REASONS FOR JUDGMENT
Paris J.
[1] The Appellant is
appealing the partial disallowance of the medical expense tax credit he claimed
for the 2007 taxation year.
[2] In 2007, he
traveled from Thunder Bay to Chicago for medical treatment. He flew on a ticket he obtained by
redeeming Aeroplan frequent flyer points that he had accumulated, and by paying
$220 of taxes on the ticket.
[3] The Minister of
National Revenue (the “Minister”) allowed only the cash portion of the cost of
the ticket as a medical expense, holding that the Appellant had not paid any
amount in excess of $220 for the ticket.
[4] The Appellant says
that he paid an amount for the ticket by using his Aeroplan points, and that he
should be able to claim the value of those points as a medical expense.
[5] The medical expense
credit is provided for in subsection 118.2(1) of the Income Tax Act (the
“Act”).

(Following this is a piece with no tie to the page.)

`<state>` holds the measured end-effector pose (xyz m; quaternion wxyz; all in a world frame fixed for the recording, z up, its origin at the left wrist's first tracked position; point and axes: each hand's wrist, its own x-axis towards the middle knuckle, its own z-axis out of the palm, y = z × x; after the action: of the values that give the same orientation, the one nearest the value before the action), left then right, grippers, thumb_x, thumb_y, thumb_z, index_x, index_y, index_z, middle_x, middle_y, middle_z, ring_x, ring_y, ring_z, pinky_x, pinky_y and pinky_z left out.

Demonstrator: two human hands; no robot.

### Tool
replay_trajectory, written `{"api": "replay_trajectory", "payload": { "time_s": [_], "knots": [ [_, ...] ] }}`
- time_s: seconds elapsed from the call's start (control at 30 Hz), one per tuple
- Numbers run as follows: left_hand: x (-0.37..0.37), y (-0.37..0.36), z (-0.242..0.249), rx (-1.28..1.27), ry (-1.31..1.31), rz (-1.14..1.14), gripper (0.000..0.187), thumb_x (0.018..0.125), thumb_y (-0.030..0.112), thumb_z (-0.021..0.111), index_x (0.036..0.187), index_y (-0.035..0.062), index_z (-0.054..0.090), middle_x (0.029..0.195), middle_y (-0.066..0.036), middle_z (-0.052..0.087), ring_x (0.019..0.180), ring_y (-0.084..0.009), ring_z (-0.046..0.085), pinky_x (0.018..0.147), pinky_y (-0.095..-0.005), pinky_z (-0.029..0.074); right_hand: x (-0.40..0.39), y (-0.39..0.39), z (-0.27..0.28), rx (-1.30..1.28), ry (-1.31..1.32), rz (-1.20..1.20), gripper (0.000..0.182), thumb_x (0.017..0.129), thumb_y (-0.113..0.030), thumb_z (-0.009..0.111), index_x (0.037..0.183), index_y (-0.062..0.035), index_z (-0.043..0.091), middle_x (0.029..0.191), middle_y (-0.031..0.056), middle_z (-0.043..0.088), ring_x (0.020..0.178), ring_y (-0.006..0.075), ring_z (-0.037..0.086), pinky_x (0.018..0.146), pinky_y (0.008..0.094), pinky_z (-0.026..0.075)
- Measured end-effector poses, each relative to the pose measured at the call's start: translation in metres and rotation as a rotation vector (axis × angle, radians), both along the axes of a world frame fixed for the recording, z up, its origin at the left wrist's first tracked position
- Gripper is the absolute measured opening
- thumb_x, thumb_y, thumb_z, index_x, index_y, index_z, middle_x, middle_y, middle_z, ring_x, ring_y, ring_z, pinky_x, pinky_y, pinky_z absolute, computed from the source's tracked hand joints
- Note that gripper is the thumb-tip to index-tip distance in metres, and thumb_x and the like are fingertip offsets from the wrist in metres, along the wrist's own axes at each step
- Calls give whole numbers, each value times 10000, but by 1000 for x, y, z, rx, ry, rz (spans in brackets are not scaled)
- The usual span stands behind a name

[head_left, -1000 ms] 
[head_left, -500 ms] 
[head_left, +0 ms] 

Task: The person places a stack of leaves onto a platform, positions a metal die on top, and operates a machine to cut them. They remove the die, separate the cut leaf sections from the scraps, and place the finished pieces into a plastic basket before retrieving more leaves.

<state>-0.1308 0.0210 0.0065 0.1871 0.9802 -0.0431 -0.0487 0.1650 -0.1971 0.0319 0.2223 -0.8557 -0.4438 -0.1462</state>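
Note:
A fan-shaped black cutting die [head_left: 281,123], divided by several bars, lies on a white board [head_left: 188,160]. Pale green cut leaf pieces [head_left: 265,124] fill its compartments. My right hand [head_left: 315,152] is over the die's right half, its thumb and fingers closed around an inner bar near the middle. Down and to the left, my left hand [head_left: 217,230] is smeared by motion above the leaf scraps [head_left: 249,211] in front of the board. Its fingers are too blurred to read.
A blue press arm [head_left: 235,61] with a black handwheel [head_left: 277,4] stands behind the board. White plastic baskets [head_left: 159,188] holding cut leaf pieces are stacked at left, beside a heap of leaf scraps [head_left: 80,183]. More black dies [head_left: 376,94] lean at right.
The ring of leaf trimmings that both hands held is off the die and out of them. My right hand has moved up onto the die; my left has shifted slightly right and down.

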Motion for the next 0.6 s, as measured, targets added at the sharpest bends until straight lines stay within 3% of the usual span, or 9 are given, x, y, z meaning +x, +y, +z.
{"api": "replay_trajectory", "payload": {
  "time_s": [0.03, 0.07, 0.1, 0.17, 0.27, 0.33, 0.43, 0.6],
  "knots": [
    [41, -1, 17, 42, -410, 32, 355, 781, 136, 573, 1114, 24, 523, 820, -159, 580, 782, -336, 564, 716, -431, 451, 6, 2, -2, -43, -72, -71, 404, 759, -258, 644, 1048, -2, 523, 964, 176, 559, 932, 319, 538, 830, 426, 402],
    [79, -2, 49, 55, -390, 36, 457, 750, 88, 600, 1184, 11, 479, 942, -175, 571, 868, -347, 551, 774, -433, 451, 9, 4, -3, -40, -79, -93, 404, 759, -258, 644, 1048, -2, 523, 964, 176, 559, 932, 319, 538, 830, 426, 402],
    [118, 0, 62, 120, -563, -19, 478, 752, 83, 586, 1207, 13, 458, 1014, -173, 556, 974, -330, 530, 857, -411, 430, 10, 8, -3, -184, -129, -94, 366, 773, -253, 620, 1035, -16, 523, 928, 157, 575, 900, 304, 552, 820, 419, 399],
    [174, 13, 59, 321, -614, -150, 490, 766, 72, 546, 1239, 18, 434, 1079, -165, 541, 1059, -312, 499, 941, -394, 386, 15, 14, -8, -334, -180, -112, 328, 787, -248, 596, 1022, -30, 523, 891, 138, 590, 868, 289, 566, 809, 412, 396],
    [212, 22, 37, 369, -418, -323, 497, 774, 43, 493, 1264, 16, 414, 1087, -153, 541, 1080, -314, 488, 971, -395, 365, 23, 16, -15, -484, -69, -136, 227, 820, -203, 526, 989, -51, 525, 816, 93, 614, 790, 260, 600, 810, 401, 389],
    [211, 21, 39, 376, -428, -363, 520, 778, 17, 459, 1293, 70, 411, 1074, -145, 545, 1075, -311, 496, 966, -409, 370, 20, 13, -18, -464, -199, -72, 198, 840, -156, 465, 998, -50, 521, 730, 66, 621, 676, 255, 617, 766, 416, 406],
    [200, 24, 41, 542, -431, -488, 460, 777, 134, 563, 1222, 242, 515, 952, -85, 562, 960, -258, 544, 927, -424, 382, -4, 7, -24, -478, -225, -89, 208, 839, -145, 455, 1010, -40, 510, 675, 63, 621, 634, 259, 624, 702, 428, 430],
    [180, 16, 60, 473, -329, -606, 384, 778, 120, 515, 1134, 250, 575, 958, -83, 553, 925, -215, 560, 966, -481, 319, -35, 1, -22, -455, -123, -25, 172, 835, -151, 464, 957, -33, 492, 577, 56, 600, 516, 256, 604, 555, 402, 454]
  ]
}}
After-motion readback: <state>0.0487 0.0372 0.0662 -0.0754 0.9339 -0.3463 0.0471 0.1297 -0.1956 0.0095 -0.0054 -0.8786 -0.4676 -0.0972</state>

Expenses that qualify for the credit are set out in subsection
118.2(2) of the Act, and include amounts paid by an individual for
travel to a location not less than 40 kilometres from his or her home to obtain
medical treatment that is unavailable locally (paragraph 118.2(g)).
[6] The opening words
of subsection 118.2(2) state that an amount must be paid in order to give rise
to a medical expense. The portion of subsection 118.2(2) relevant to this
appeal reads as follows:
118.2(2) For
the purposes of subsection 118.2(1), a medical expense of an individual is an
amount paid
(a) …
(g) to a person engaged
in the business of providing transportation services, to the extent that the
payment is made for the transportation of
(i) the patient,
…
from the locality where the
patient dwells to a place, not less than 40 kilometers from that locality,
where medical services are normally provided, or from that place to that
locality, if
(iii) substantially
equivalent medical services are not available in that locality,
(iv) the
route traveled by the patient is, having regard to the circumstances, a
reasonably direct route, and
(v) the
patient travels to that place to obtain medical services for himself or herself
and it is reasonable, having regard to the circumstances, for the patient to
travel to that place to obtain those services;
(Emphasis
added)
[7] The first issue in
this appeal is whether the Aeroplan points given by the Appellant as
consideration for the air ticket constitute an amount paid for a ticket.
[8] At the hearing, the
Respondent also argued that the value of the points that were used to obtain
the ticket could not be determined and, therefore, that it could not be said
that an amount was paid by the Appellant for the ticket.
[9] The Appellant testified
that he redeemed 76,000 Aeroplan points in order to travel to Chicago and back. He booked the
tickets on relatively short notice, a few weeks before he travelled, once he
had made the appointments for the medical treatment.
[10] When he filed his
tax return, he checked on the Air Canada website, and found that an equivalent
fare for the trip was $2,280 at that time, but he was unable to find out what
the actual cost of his flights would have been if he had paid cash for them. He
also produced two printouts of airfares from the Air Canada website showing
that the full return airfare for a Thunder Bay to Chicago trip would have been $2,678.78 for
travel in September 2008 and $2,932.18 for travel in March 2009. The former was
for a “Latitude” fare type and the latter was for a “Tango Plus” fare type.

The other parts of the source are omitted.